### About this exercise
Every record needs to be repeated exactly; its pictures do not.

### Data records
· · · · · · ·
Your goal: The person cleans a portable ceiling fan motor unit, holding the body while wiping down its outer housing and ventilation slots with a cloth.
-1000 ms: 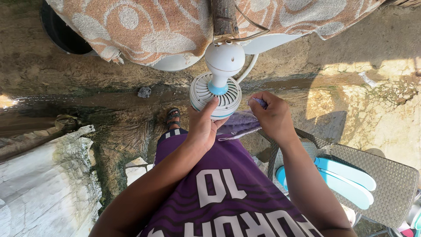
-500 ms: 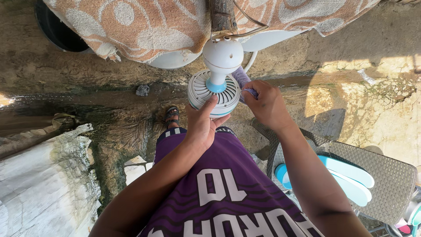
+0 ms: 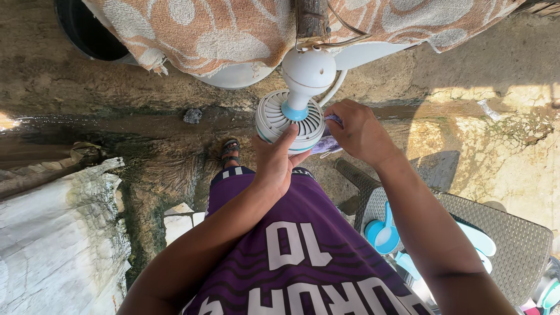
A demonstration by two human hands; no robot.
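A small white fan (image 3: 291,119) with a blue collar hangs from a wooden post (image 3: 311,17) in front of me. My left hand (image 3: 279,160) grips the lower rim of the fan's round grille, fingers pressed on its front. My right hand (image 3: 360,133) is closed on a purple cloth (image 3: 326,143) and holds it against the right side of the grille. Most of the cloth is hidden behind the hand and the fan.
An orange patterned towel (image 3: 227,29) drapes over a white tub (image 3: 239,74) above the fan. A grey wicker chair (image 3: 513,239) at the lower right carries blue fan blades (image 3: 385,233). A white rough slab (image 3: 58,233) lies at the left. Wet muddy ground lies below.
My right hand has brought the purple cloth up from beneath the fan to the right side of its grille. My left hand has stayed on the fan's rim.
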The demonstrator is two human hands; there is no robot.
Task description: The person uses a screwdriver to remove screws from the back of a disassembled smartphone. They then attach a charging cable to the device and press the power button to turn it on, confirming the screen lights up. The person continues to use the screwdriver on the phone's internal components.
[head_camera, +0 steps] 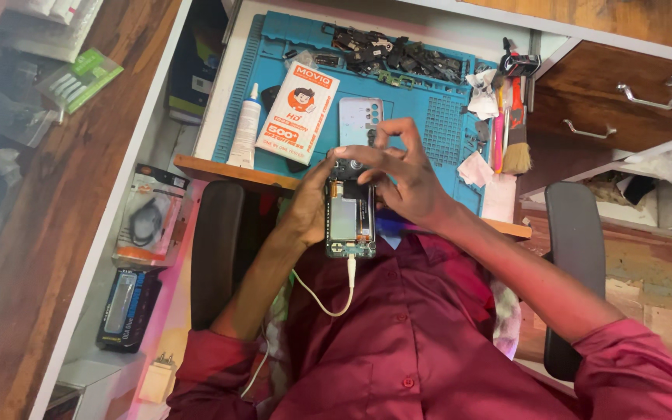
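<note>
Behind the near edge of the wooden table (231, 173), a blue silicone repair mat (429, 117) is spread. An opened smartphone with exposed internals (349, 218) is held over the lap, clasped in the left hand (310, 204), while the right hand (394, 175) is pinched at its top end. The plugged-in white cable (328, 299) could likely tug the phone loose, or small parts could be dropped.

White-and-orange flat packet (297, 113) lies on the blue mat (445, 124); white glue tube (246, 126) just left; green-white packs (79, 78) on the counter; blister packs (148, 225) below.
</note>
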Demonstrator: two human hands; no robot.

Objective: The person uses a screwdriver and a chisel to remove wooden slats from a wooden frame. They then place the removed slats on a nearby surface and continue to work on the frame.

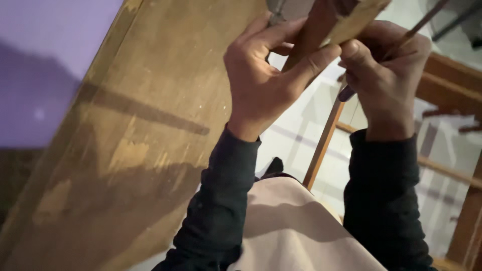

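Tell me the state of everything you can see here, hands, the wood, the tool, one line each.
Left hand: closed around the wooden block.
Wooden block: held up, tilted.
Right hand: gripping the thin tool, thumb against the block.
Thin tool: slanted, dark end poking below the fist.
Large wooden board: leaning, worn surface.
Wooden frame: standing, untouched.

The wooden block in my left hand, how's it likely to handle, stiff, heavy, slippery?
The wooden block looks rigid, with squared solid edges, so it probably won't flex. The left hand grips it alone, so it's likely fairly light. Its matte, unpolished face should resist slipping.
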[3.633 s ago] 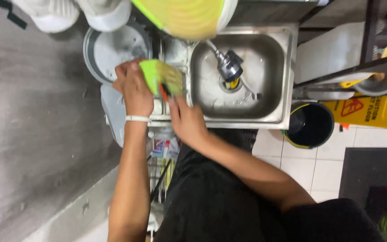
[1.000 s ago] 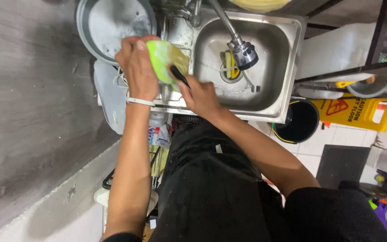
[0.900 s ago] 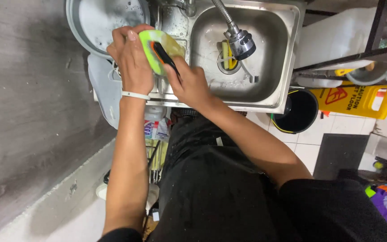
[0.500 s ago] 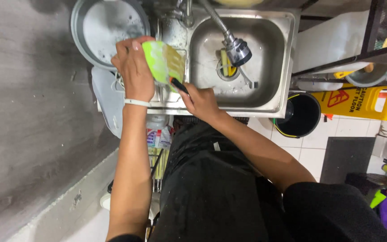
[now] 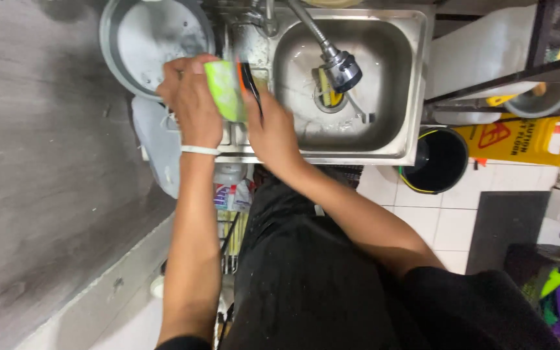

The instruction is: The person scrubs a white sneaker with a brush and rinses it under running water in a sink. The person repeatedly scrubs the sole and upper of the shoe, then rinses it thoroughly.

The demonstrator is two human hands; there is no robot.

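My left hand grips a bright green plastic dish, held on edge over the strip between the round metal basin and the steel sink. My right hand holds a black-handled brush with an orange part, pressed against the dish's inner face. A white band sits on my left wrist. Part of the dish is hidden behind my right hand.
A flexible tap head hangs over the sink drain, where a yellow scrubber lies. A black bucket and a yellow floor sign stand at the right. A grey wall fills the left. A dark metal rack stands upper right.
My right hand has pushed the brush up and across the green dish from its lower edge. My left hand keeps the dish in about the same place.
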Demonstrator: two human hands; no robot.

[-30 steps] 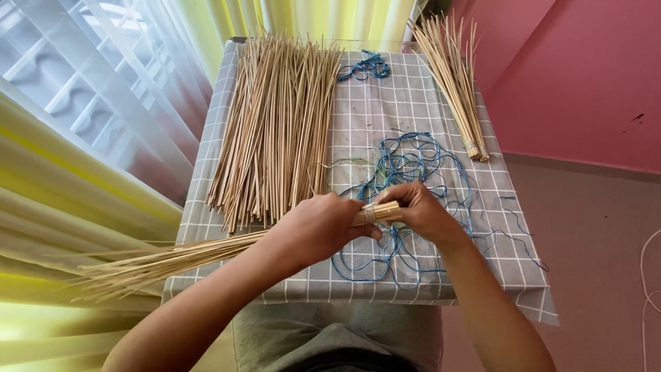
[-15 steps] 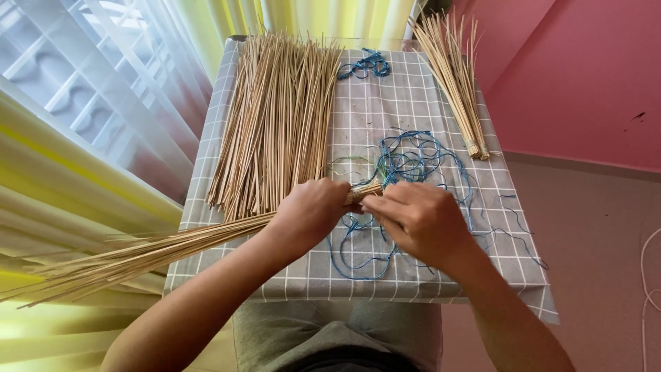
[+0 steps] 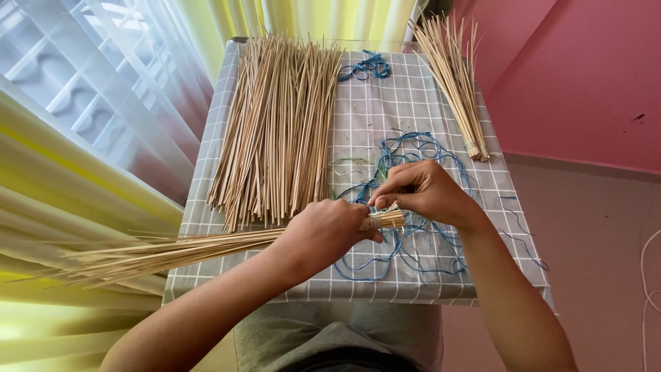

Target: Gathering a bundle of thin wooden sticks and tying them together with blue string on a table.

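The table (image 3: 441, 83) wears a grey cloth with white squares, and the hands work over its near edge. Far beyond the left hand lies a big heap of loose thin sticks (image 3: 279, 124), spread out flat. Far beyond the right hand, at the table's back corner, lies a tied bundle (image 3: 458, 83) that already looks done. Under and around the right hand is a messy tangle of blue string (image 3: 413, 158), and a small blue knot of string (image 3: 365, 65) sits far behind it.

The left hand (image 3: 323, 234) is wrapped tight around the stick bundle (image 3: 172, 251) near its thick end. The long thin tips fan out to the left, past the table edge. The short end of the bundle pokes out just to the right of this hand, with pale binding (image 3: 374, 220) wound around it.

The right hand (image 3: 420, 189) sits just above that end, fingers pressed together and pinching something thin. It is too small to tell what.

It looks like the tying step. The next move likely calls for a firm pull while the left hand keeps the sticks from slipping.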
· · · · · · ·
### Response for this exercise
Your goal: The person cleans a portable ceiling fan motor unit, holding the body while wiping down its outer housing and ventilation slots with a cloth.
-1000 ms: 
-500 ms: 
+0 ms: 
A demonstration by two human hands; no robot.
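A small white fan (image 3: 291,119) with a blue collar hangs from a wooden post (image 3: 311,17) in front of me. My left hand (image 3: 279,160) grips the lower rim of the fan's round grille, fingers pressed on its front. My right hand (image 3: 360,133) is closed on a purple cloth (image 3: 326,143) and holds it against the right side of the grille. Most of the cloth is hidden behind the hand and the fan.
An orange patterned towel (image 3: 227,29) drapes over a white tub (image 3: 239,74) above the fan. A grey wicker chair (image 3: 513,239) at the lower right carries blue fan blades (image 3: 385,233). A white rough slab (image 3: 58,233) lies at the left. Wet muddy ground lies below.
My right hand has brought the purple cloth up from beneath the fan to the right side of its grille. My left hand has stayed on the fan's rim.
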The demonstrator is two human hands; there is no robot.
Task description: The person uses a screwdriver to remove screws from the back of a disassembled smartphone. They then attach a charging cable to the device and press the power button to turn it on, confirming the screen lights up. The person continues to use the screwdriver on the phone's internal components.
[head_camera, +0 steps] 
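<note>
Behind the near edge of the wooden table (231, 173), a blue silicone repair mat (429, 117) is spread. An opened smartphone with exposed internals (349, 218) is held over the lap, clasped in the left hand (310, 204), while the right hand (394, 175) is pinched at its top end. The plugged-in white cable (328, 299) could likely tug the phone loose, or small parts could be dropped.

White-and-orange flat packet (297, 113) lies on the blue mat (445, 124); white glue tube (246, 126) just left; green-white packs (79, 78) on the counter; blister packs (148, 225) below.
</note>
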Demonstrator: two human hands; no robot.

Objective: The person uses a screwdriver and a chisel to remove wooden slats from a wooden frame. They then place the removed slats on a nearby surface and continue to work on the frame.


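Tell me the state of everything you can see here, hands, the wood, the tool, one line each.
Left hand: closed around the wooden block.
Wooden block: held up, tilted.
Right hand: gripping the thin tool, thumb against the block.
Thin tool: slanted, dark end poking below the fist.
Large wooden board: leaning, worn surface.
Wooden frame: standing, untouched.

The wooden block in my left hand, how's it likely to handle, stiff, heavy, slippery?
The wooden block looks rigid, with squared solid edges, so it probably won't flex. The left hand grips it alone, so it's likely fairly light. Its matte, unpolished face should resist slipping.
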[3.633 s ago] 
[1.000 s ago] 
[0.900 s ago] 
[0.500 s ago] 
[now] 

The instruction is: The person scrubs a white sneaker with a brush and rinses it under running water in a sink. The person repeatedly scrubs the sole and upper of the shoe, then rinses it thoroughly.

The demonstrator is two human hands; there is no robot.

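My left hand grips a bright green plastic dish, held on edge over the strip between the round metal basin and the steel sink. My right hand holds a black-handled brush with an orange part, pressed against the dish's inner face. A white band sits on my left wrist. Part of the dish is hidden behind my right hand.
A flexible tap head hangs over the sink drain, where a yellow scrubber lies. A black bucket and a yellow floor sign stand at the right. A grey wall fills the left. A dark metal rack stands upper right.
My right hand has pushed the brush up and across the green dish from its lower edge. My left hand keeps the dish in about the same place.
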Demonstrator: two human hands; no robot.

[-30 steps] 
[-15 steps] 
[+0 steps] 

Target: Gathering a bundle of thin wooden sticks and tying them together with blue string on a table.

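The table (image 3: 441, 83) wears a grey cloth with white squares, and the hands work over its near edge. Far beyond the left hand lies a big heap of loose thin sticks (image 3: 279, 124), spread out flat. Far beyond the right hand, at the table's back corner, lies a tied bundle (image 3: 458, 83) that already looks done. Under and around the right hand is a messy tangle of blue string (image 3: 413, 158), and a small blue knot of string (image 3: 365, 65) sits far behind it.

The left hand (image 3: 323, 234) is wrapped tight around the stick bundle (image 3: 172, 251) near its thick end. The long thin tips fan out to the left, past the table edge. The short end of the bundle pokes out just to the right of this hand, with pale binding (image 3: 374, 220) wound around it.

The right hand (image 3: 420, 189) sits just above that end, fingers pressed together and pinching something thin. It is too small to tell what.

It looks like the tying step. The next move likely calls for a firm pull while the left hand keeps the sticks from slipping.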

The exercise has been finished.